• Exercise
For every line in the material, set down an identical one.
Start of Data supplied
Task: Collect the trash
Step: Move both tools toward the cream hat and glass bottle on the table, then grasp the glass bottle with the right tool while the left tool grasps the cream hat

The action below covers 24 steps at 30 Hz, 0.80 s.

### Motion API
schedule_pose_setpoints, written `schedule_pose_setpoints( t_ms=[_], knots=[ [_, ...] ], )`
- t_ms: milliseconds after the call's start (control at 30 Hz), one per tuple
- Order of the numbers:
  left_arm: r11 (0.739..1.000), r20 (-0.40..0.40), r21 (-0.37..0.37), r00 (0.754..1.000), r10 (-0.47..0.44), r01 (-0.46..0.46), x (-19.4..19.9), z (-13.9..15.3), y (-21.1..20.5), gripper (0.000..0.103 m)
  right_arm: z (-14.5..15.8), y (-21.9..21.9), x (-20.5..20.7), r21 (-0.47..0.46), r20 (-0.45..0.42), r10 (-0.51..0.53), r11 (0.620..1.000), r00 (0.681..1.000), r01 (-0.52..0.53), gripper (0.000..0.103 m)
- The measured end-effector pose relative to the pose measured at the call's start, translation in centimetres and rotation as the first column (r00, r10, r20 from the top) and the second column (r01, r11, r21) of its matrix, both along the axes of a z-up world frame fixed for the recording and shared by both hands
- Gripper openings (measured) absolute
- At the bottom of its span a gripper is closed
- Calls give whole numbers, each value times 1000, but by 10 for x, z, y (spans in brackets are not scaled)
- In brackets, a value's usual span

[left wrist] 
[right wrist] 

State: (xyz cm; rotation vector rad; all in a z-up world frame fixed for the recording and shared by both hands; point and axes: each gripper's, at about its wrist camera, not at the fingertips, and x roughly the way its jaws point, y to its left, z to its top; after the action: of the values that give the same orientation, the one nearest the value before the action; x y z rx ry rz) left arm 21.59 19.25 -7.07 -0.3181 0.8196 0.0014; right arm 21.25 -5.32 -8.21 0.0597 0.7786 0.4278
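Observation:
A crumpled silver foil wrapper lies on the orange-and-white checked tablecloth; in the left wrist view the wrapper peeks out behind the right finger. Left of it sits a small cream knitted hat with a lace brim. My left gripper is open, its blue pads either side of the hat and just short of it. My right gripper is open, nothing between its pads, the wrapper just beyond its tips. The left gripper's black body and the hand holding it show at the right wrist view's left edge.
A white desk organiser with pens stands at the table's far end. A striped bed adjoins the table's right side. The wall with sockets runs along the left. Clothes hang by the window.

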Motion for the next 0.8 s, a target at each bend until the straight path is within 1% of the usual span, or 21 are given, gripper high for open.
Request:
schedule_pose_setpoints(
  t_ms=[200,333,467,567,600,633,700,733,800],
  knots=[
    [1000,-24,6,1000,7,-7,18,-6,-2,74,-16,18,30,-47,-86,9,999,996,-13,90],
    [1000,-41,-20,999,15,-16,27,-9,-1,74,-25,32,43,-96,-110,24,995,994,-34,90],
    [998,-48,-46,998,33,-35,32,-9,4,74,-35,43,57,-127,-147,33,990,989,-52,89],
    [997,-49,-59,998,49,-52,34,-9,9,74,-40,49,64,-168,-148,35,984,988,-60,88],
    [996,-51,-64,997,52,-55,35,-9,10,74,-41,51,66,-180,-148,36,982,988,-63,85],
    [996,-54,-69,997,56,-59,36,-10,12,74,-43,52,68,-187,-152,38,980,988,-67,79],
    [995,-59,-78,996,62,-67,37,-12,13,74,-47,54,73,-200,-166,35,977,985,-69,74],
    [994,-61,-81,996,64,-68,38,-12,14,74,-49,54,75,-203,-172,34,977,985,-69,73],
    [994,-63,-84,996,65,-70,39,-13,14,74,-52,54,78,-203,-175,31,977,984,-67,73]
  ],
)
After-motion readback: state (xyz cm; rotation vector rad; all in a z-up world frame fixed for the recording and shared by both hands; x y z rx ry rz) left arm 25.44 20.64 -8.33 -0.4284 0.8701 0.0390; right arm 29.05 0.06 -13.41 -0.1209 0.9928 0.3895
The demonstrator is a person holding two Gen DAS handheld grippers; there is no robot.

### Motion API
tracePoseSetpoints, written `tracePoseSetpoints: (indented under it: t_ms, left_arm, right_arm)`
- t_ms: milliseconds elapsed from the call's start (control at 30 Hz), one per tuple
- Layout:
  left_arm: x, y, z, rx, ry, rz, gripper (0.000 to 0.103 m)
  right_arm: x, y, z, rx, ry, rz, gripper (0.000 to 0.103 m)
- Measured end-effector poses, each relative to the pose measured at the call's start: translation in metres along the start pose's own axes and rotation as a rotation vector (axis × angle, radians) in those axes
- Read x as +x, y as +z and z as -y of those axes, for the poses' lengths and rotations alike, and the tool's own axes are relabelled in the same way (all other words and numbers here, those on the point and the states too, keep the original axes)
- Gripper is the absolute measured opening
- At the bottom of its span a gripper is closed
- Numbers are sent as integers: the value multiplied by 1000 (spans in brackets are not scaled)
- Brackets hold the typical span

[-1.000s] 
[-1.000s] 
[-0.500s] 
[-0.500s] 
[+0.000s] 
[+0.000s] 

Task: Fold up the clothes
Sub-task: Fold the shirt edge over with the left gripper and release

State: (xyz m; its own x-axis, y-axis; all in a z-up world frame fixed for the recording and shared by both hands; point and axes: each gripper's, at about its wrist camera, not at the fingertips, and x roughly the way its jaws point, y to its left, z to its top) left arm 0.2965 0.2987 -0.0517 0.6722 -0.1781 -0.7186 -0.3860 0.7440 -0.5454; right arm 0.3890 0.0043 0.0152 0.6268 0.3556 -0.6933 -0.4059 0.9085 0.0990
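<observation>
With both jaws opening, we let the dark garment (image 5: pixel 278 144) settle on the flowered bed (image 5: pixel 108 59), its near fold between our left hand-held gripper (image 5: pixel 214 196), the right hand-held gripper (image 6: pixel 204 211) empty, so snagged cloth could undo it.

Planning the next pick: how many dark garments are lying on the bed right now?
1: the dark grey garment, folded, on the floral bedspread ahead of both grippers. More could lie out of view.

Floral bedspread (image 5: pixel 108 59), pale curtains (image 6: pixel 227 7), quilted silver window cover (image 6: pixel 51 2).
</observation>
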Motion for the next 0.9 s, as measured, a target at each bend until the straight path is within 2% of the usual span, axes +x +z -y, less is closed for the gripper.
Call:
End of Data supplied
• Response
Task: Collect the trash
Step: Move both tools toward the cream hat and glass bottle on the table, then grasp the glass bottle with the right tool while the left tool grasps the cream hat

The action below covers 24 steps at 30 Hz, 0.80 s.

### Motion API
schedule_pose_setpoints, written `schedule_pose_setpoints( t_ms=[_], knots=[ [_, ...] ], )`
- t_ms: milliseconds after the call's start (control at 30 Hz), one per tuple
- Order of the numbers:
  left_arm: r11 (0.739..1.000), r20 (-0.40..0.40), r21 (-0.37..0.37), r00 (0.754..1.000), r10 (-0.47..0.44), r01 (-0.46..0.46), x (-19.4..19.9), z (-13.9..15.3), y (-21.1..20.5), gripper (0.000..0.103 m)
  right_arm: z (-14.5..15.8), y (-21.9..21.9), x (-20.5..20.7), r21 (-0.47..0.46), r20 (-0.45..0.42), r10 (-0.51..0.53), r11 (0.620..1.000), r00 (0.681..1.000), r01 (-0.52..0.53), gripper (0.000..0.103 m)
- The measured end-effector pose relative to the pose measured at the call's start, translation in centimetres and rotation as the first column (r00, r10, r20 from the top) and the second column (r01, r11, r21) of its matrix, both along the axes of a z-up world frame fixed for the recording and shared by both hands
- Gripper openings (measured) absolute
- At the bottom of its span a gripper is closed
- Calls give whole numbers, each value times 1000, but by 10 for x, z, y (spans in brackets are not scaled)
- In brackets, a value's usual span

[left wrist] 
[right wrist] 

State: (xyz cm; rotation vector rad; all in a z-up world frame fixed for the recording and shared by both hands; point and axes: each gripper's, at about its wrist camera, not at the fingertips, and x roughly the way its jaws point, y to its left, z to its top; after the action: of the values that give the same orientation, the one nearest the value before the action; x y z rx ry rz) left arm 21.59 19.25 -7.07 -0.3181 0.8196 0.0014; right arm 21.25 -5.32 -8.21 0.0597 0.7786 0.4278
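Observation:
A crumpled silver foil wrapper lies on the orange-and-white checked tablecloth; in the left wrist view the wrapper peeks out behind the right finger. Left of it sits a small cream knitted hat with a lace brim. My left gripper is open, its blue pads either side of the hat and just short of it. My right gripper is open, nothing between its pads, the wrapper just beyond its tips. The left gripper's black body and the hand holding it show at the right wrist view's left edge.
A white desk organiser with pens stands at the table's far end. A striped bed adjoins the table's right side. The wall with sockets runs along the left. Clothes hang by the window.
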
Motion for the next 0.8 s, a target at each bend until the straight path is within 1% of the usual span, or 21 are given, gripper high for open.
Request:
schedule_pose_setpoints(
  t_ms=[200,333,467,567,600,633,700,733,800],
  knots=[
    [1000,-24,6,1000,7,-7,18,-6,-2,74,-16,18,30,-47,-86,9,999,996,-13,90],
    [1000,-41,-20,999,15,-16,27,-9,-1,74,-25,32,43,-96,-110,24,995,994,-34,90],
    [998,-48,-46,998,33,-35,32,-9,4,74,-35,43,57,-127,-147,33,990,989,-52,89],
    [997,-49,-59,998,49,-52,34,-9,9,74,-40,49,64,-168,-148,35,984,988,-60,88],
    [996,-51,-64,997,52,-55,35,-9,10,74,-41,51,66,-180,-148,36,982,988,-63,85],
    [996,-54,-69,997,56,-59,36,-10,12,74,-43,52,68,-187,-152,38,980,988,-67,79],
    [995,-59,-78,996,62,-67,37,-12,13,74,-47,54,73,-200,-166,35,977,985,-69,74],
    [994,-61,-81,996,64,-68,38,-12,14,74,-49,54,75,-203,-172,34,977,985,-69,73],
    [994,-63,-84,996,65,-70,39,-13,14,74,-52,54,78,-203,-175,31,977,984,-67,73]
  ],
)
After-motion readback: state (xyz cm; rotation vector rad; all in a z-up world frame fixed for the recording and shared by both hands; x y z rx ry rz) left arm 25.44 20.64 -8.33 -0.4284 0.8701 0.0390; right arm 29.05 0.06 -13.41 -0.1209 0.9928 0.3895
The demonstrator is a person holding two Gen DAS handheld grippers; there is no robot.

### Motion API
tracePoseSetpoints, written `tracePoseSetpoints: (indented under it: t_ms, left_arm, right_arm)`
- t_ms: milliseconds elapsed from the call's start (control at 30 Hz), one per tuple
- Layout:
  left_arm: x, y, z, rx, ry, rz, gripper (0.000 to 0.103 m)
  right_arm: x, y, z, rx, ry, rz, gripper (0.000 to 0.103 m)
- Measured end-effector poses, each relative to the pose measured at the call's start: translation in metres along the start pose's own axes and rotation as a rotation vector (axis × angle, radians) in those axes
- Read x as +x, y as +z and z as -y of those axes, for the poses' lengths and rotations alike, and the tool's own axes are relabelled in the same way (all other words and numbers here, those on the point and the states too, keep the original axes)
- Gripper is the absolute measured opening
- At the bottom of its span a gripper is closed
- Numbers are sent as integers: the value multiplied by 1000 (spans in brackets are not scaled)
- Brackets hold the typical span

[-1.000s] 
[-1.000s] 
[-0.500s] 
[-0.500s] 
[+0.000s] 
[+0.000s] 

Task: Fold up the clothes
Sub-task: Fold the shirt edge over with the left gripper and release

State: (xyz m; its own x-axis, y-axis; all in a z-up world frame fixed for the recording and shared by both hands; point and axes: each gripper's, at about its wrist camera, not at the fingertips, and x roughly the way its jaws point, y to its left, z to its top) left arm 0.2965 0.2987 -0.0517 0.6722 -0.1781 -0.7186 -0.3860 0.7440 -0.5454; right arm 0.3890 0.0043 0.0152 0.6268 0.3556 -0.6933 -0.4059 0.9085 0.0990
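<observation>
With both jaws opening, we let the dark garment (image 5: pixel 278 144) settle on the flowered bed (image 5: pixel 108 59), its near fold between our left hand-held gripper (image 5: pixel 214 196), the right hand-held gripper (image 6: pixel 204 211) empty, so snagged cloth could undo it.

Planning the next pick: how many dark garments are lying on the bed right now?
1: the dark grey garment, folded, on the floral bedspread ahead of both grippers. More could lie out of view.

Floral bedspread (image 5: pixel 108 59), pale curtains (image 6: pixel 227 7), quilted silver window cover (image 6: pixel 51 2).
</observation>
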Motion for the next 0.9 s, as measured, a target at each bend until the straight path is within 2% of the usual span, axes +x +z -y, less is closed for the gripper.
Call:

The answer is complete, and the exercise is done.